What the task asks:
When you copy the data, keep every line exactly as written and skip the pictures.

Records to use:
·····
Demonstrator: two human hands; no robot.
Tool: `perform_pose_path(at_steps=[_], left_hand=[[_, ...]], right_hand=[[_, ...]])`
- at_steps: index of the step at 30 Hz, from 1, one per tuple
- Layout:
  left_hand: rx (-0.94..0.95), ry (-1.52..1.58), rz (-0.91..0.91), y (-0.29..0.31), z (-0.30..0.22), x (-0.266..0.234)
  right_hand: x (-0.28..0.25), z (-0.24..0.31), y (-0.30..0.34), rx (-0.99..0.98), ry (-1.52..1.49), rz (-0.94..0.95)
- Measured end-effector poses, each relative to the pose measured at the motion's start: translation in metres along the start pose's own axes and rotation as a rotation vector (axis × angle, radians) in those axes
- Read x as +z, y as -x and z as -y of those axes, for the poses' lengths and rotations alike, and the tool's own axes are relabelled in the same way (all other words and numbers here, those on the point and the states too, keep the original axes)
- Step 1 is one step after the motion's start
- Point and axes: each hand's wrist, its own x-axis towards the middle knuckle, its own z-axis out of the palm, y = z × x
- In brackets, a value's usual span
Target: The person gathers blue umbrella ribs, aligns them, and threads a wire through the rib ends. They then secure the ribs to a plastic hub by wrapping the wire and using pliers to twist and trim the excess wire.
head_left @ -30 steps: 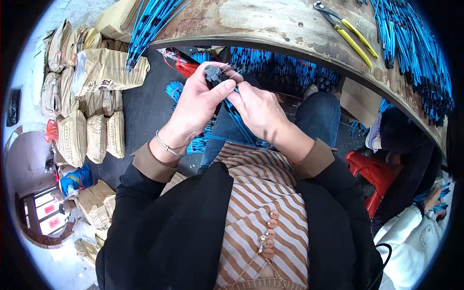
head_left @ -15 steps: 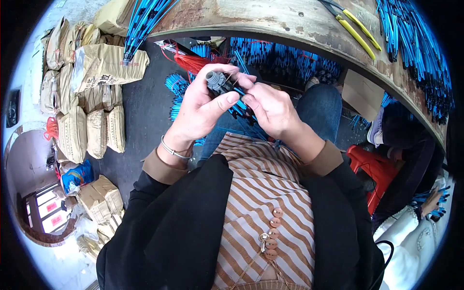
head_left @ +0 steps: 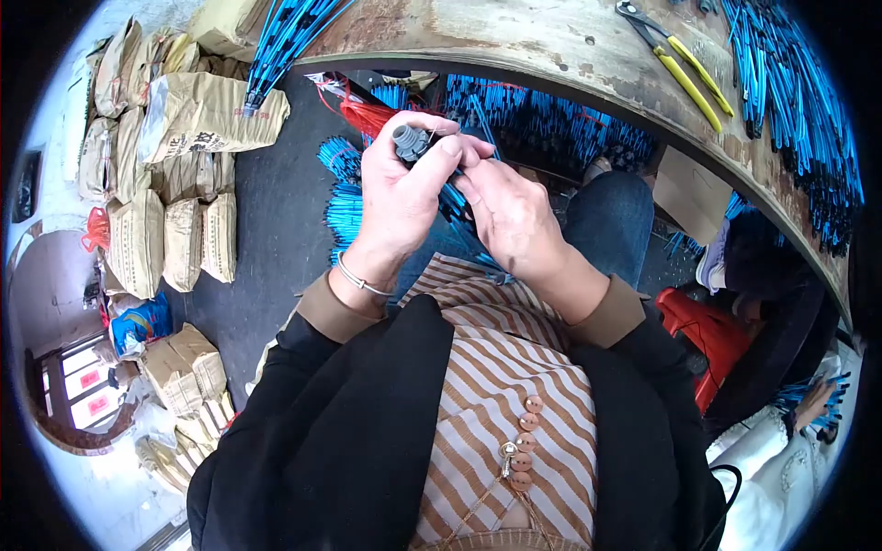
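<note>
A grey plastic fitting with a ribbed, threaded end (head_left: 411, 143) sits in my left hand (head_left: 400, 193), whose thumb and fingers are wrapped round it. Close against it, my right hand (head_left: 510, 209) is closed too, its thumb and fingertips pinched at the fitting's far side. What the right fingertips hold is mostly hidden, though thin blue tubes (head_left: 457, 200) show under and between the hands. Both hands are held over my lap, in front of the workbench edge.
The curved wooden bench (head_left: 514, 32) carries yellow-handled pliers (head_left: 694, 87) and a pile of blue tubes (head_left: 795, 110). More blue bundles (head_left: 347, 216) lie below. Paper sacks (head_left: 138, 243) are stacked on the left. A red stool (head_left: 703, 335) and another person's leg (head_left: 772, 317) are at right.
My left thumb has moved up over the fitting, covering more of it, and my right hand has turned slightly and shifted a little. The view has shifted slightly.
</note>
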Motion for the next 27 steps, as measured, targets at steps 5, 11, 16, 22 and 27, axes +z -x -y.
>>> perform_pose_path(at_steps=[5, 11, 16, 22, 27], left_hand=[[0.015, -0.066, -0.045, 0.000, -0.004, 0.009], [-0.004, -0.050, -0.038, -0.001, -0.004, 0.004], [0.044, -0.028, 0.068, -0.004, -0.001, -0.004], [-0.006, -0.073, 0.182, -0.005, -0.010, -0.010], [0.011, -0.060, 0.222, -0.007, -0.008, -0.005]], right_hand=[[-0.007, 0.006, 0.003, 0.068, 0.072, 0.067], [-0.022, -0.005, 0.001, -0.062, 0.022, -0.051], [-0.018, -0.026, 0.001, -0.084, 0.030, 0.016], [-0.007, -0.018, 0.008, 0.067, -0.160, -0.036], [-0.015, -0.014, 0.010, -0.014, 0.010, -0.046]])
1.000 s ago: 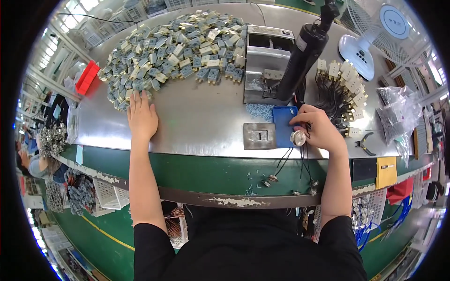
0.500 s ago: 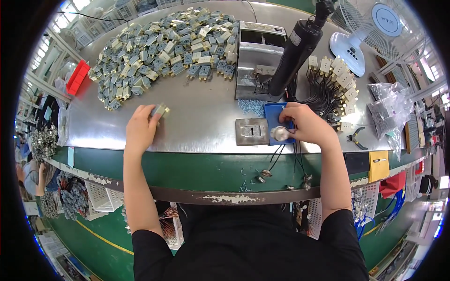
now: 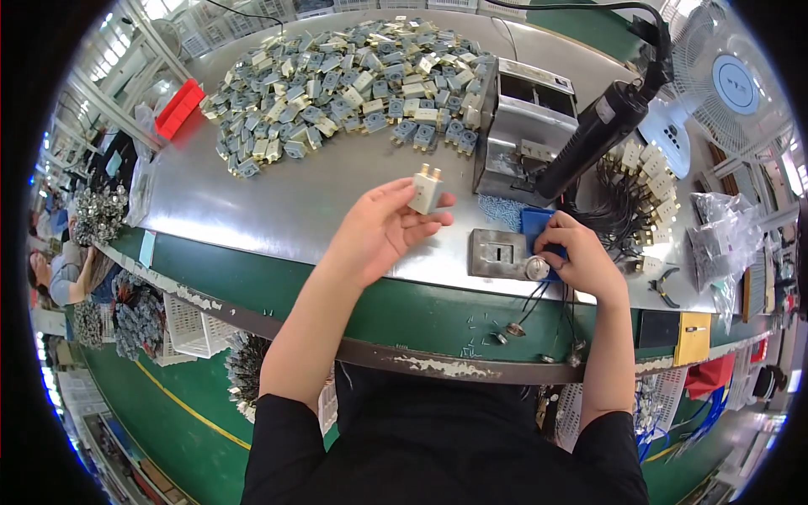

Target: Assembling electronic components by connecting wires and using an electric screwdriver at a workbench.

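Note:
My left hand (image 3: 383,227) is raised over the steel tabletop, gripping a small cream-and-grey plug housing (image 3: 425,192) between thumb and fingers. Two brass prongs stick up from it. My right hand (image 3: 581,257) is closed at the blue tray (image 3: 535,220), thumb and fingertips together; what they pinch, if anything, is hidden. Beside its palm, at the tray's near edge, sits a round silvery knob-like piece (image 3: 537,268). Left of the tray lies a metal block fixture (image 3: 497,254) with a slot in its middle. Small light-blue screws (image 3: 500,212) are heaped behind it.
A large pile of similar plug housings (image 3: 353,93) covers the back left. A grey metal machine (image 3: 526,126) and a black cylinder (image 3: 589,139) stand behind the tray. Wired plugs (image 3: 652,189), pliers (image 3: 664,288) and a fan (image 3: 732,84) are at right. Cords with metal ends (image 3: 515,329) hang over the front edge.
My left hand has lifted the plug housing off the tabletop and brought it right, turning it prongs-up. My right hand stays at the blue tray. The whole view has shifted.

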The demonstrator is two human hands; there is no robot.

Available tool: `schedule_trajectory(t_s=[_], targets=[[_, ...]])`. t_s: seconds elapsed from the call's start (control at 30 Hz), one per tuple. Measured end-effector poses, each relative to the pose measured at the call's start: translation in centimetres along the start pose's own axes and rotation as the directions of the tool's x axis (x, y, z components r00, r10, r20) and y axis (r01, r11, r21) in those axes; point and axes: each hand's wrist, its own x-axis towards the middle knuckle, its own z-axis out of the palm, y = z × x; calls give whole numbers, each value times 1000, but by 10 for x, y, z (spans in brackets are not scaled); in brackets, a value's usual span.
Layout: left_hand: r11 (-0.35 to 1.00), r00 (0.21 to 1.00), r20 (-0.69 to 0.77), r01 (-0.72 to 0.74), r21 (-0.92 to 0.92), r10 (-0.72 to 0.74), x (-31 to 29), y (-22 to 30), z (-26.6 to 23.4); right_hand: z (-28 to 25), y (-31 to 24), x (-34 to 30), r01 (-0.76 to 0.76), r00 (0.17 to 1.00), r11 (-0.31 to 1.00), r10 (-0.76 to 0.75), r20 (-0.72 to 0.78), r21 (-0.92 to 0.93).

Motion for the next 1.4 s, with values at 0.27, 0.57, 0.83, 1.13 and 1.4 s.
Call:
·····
Written solution:
Demonstrator: two human hands; no robot.
Tool: `perform_pose_path(at_steps=[_], left_hand=[[_, ...]], right_hand=[[_, ...]])`
- at_steps: index of the step at 30 Hz, from 1, one per tuple
- Layout:
  left_hand: rx (-0.94..0.95), ry (-1.52..1.58), rz (-0.91..0.91), y (-0.29..0.31), z (-0.30..0.22), x (-0.266..0.234)
  right_hand: x (-0.28..0.25), z (-0.24..0.31), y (-0.30..0.34), rx (-0.99..0.98), ry (-1.52..1.49), rz (-0.94..0.95)
- Measured end-effector poses, each relative to the pose measured at the motion's start: translation in metres along the start pose's own axes and rotation as a rotation vector (axis × angle, radians) in those axes
- Read x as +z, y as -x and z as -y of those axes, for the poses' lengths and rotations alike, and the tool's own axes are relabelled in the same way (all other words and numbers here, those on the point and the states too, keep the original axes)
- Step 1 is one step after the motion's start
- Point and axes: each hand's wrist, its own x-axis towards the middle knuckle, its own z-axis out of the palm, y = z × x
- In brackets, a value's usual span
Target: The person gathers blue umbrella ribs, aligns them, and threads a wire through the rib ends. They then secure the ribs to a plastic hub by wrapping the wire and using pliers to twist and trim the excess wire.
head_left @ -30 steps: 
head_left @ -15 steps: 
head_left @ +0 steps: 
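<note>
A grey plastic fitting with a ribbed, threaded end (head_left: 411, 143) sits in my left hand (head_left: 400, 193), whose thumb and fingers are wrapped round it. Close against it, my right hand (head_left: 510, 209) is closed too, its thumb and fingertips pinched at the fitting's far side. What the right fingertips hold is mostly hidden, though thin blue tubes (head_left: 457, 200) show under and between the hands. Both hands are held over my lap, in front of the workbench edge.
The curved wooden bench (head_left: 514, 32) carries yellow-handled pliers (head_left: 694, 87) and a pile of blue tubes (head_left: 795, 110). More blue bundles (head_left: 347, 216) lie below. Paper sacks (head_left: 138, 243) are stacked on the left. A red stool (head_left: 703, 335) and another person's leg (head_left: 772, 317) are at right.
My left thumb has moved up over the fitting, covering more of it, and my right hand has turned slightly and shifted a little. The view has shifted slightly.
</note>
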Motion for the next 27 steps, as measured, targets at steps 5, 11, 16, 22 and 27, axes +z -x -y.
>>> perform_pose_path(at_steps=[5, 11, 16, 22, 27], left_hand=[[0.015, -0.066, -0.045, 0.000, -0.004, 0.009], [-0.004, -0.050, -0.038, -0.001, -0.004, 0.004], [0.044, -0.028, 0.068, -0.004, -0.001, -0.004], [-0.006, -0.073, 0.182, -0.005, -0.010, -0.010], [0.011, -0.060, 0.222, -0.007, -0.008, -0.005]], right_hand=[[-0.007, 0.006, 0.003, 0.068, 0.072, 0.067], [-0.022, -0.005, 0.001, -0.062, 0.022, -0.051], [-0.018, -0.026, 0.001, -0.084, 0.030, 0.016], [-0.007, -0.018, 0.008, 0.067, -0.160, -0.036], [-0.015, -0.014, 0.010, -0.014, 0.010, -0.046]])
1.000 s ago: 
0.500 s ago: 
now: 

Target: Assembling electronic components by connecting wires and using an electric screwdriver at a workbench.

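Note:
My left hand (image 3: 383,227) is raised over the steel tabletop, gripping a small cream-and-grey plug housing (image 3: 425,192) between thumb and fingers. Two brass prongs stick up from it. My right hand (image 3: 581,257) is closed at the blue tray (image 3: 535,220), thumb and fingertips together; what they pinch, if anything, is hidden. Beside its palm, at the tray's near edge, sits a round silvery knob-like piece (image 3: 537,268). Left of the tray lies a metal block fixture (image 3: 497,254) with a slot in its middle. Small light-blue screws (image 3: 500,212) are heaped behind it.
A large pile of similar plug housings (image 3: 353,93) covers the back left. A grey metal machine (image 3: 526,126) and a black cylinder (image 3: 589,139) stand behind the tray. Wired plugs (image 3: 652,189), pliers (image 3: 664,288) and a fan (image 3: 732,84) are at right. Cords with metal ends (image 3: 515,329) hang over the front edge.
My left hand has lifted the plug housing off the tabletop and brought it right, turning it prongs-up. My right hand stays at the blue tray. The whole view has shifted.
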
The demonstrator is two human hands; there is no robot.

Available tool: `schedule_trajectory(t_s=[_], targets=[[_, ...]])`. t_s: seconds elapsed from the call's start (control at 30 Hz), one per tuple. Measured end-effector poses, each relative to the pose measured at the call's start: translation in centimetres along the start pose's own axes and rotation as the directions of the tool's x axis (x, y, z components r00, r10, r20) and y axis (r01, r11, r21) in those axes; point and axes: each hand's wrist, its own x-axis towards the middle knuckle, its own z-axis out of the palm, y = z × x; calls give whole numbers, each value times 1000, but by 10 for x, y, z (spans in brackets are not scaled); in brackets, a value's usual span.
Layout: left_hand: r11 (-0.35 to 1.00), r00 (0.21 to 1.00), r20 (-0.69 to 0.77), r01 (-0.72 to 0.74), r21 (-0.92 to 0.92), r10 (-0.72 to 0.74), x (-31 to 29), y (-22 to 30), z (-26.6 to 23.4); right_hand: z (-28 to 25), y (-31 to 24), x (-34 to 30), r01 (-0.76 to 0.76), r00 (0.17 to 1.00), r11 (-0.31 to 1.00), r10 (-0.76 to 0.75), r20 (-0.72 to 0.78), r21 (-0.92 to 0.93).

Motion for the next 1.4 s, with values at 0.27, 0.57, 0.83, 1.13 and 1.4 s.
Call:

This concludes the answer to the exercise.